Un arpenteur se présente devant une maison qu’il doit localiser pour les fins d’une transaction immobilière, comme il l’a fait des centaines de fois. Mais cette fois-ci, s’il sait qu’il devra prendre les mesures du bâtiment principal, il est heureux de savoir qu’il n’aura pas à se préoccuper de prendre certaines autres mesures accessoires dont il aura besoin pour compléter son travail. Même si ils ne se connaissent pas, un collègue les lui a déjà fournies. Car avant de partir du bureau, notre ami s’est connecté à son portail de données géomatiques où il a pu prendre connaissance de l’existence des travaux d’arpentage déjà réalisés dans les environs qui l’intéressent, et s’est assuré de la collaboration de ses collègues concernés. Arpenteurs privés ou de services publics partagent en effet sur ce site le fruit de leur labeur, et réussissent même à s’y générer des revenus additionnels lorsque leurs données, qui auparavant dormaient dans leurs classeurs, sont ainsi réutilisés ou même consultées par des tiers. Pas de science-fiction ici : ce service sera bientôt une réalité, comme j’ai pu le constater au congrès annuel de l’Ordre des arpenteurs géomètres tenu à Trois-rivières en juin dernier.

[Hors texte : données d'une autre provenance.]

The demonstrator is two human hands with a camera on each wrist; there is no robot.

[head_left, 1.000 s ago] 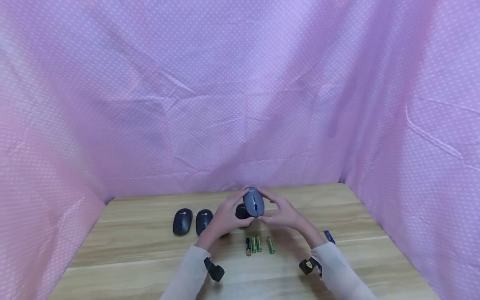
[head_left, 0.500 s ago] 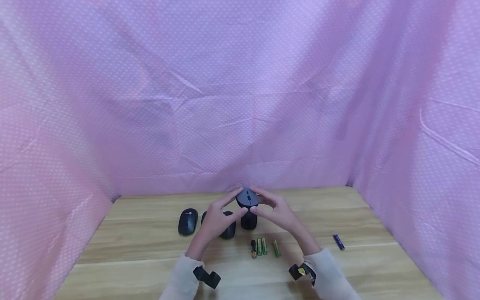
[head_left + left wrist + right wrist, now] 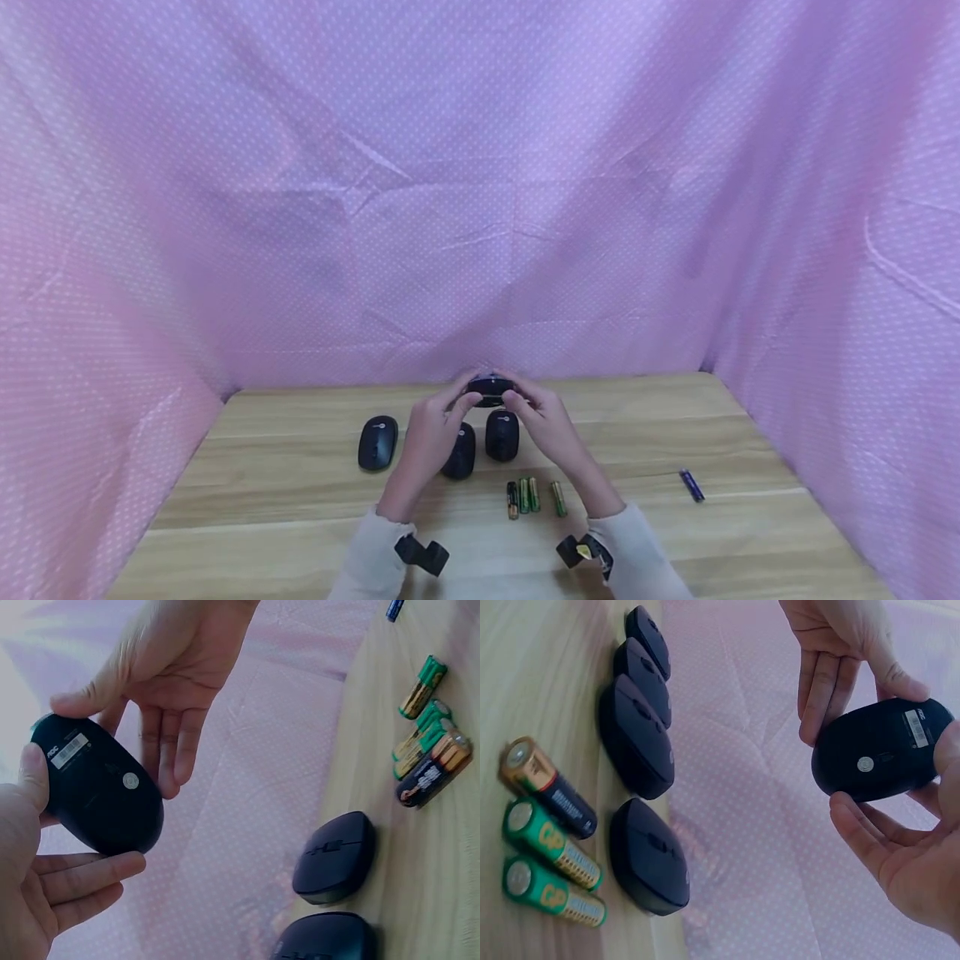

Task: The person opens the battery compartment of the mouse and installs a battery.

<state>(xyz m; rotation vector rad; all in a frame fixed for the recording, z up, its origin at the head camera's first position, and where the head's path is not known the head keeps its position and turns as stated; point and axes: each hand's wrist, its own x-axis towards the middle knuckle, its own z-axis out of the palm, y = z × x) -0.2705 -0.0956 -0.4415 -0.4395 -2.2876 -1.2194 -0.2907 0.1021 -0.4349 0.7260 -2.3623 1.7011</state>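
Above wooden table [image 3: 225,500], left hand [image 3: 431,429] and right hand [image 3: 543,421] grasp light, rigid, smooth-shelled mouse [image 3: 97,784] by its ends, underside exposed between fingertips.

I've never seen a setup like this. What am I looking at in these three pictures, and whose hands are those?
No machine here: a person wears three cameras, one on the head and one on each wrist. The head view looks down at a wooden table hung round with pink dotted cloth. The wrist views show the same moment close up, tipped sideways. The left hand and right hand together hold a black computer mouse in the air, its underside with a label facing the wrist cameras. More black mice lie in a row on the table, with several batteries before them and a blue one off to the right.
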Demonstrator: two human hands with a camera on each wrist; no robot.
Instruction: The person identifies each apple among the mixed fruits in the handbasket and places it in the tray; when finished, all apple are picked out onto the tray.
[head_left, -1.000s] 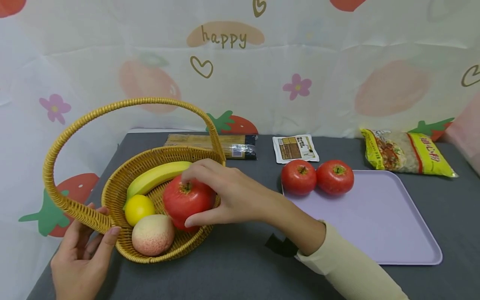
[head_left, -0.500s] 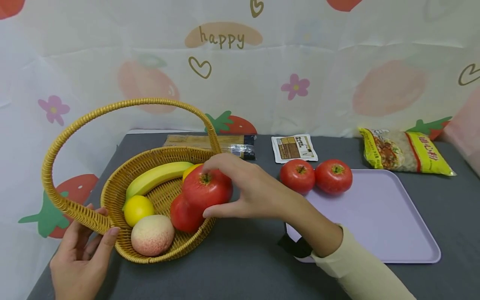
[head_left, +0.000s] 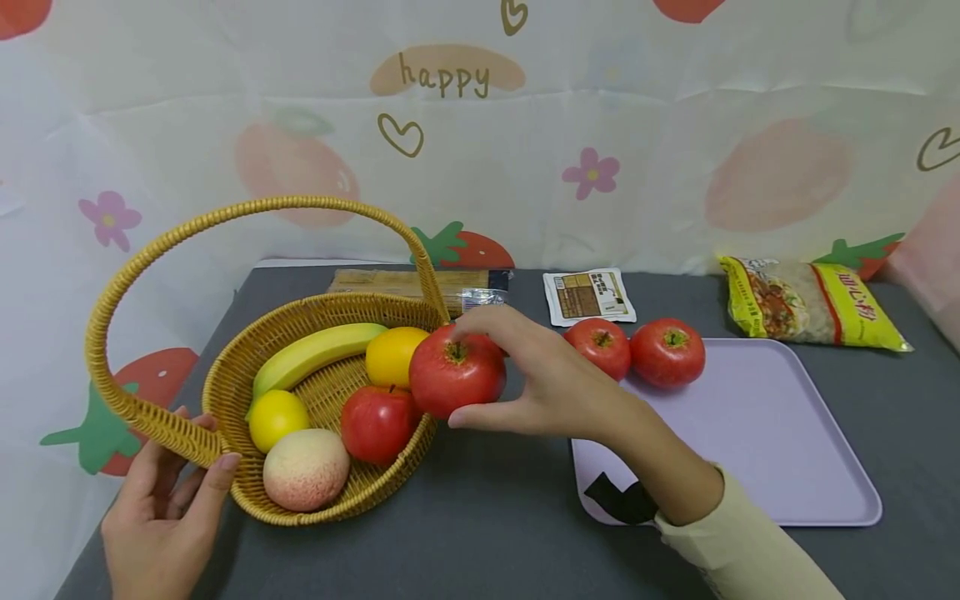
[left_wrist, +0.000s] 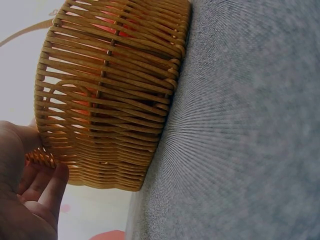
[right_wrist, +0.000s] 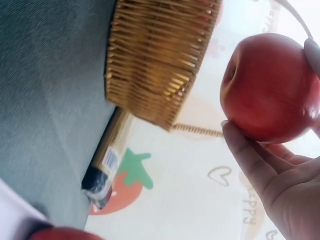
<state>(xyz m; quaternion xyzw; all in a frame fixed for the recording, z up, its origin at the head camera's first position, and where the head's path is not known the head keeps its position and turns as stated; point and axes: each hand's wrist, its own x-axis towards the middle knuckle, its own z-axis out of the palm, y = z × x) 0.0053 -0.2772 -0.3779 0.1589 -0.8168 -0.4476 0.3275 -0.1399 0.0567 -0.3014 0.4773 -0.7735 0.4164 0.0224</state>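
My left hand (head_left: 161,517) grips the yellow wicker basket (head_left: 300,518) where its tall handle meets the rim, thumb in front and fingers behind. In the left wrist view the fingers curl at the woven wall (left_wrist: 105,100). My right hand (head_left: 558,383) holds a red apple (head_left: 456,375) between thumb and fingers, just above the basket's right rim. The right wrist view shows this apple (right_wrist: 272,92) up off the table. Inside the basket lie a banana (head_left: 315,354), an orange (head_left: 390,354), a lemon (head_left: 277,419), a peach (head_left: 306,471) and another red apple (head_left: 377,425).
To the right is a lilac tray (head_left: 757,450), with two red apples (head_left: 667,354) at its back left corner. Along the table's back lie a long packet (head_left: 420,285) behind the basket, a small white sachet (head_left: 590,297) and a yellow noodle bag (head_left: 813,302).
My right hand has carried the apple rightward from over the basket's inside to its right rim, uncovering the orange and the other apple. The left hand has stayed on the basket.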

Je vous ai souvent parlé des opportunités qui naissent de la révolution technologique. J’ai parfois l’impression de radoter à force de répéter souvent que le passage au numérique ne doit pas être perçu comme une menace mais plutôt comme une occasion à saisir pour ceux qui ont l’esprit suffisamment ouvert pour en profiter. Les arpenteurs québécois s’apprêtent à nous en fournir un exemple fort éloquent.
Ce projet de centralisation des données géomatiques ne se limite pas à l’usage présenté dans l’exemple donné en début de chronique, car son contenu sera ouvert au public : arpenteurs (bien sûr), mais aussi ingénieurs, architectes, institutions financières, municipalités, gouvernements et organismes publics, particuliers et, bien entendu, notaires. Il importe ici de noter que le Géorépertoire ne sera pas un Napster cadastral ni un buffet à volonté de données, certificats ou plans. Les données n’y seront pas disponibles, la base de données ne faisant que dévoiler l’existence d’un certificat de localisation ou autre document relatif à un lot. C’est déjà ça, n’est-ce pas? Il sera donc possible, une fois le projet lancé, de retracer des documents ou de monter un début de dossier cadastral sur une propriété, sans avoir à éplucher tous les actes de vente ou d’hypothèque antérieurs en espérant que leur existence y soit dévoilée.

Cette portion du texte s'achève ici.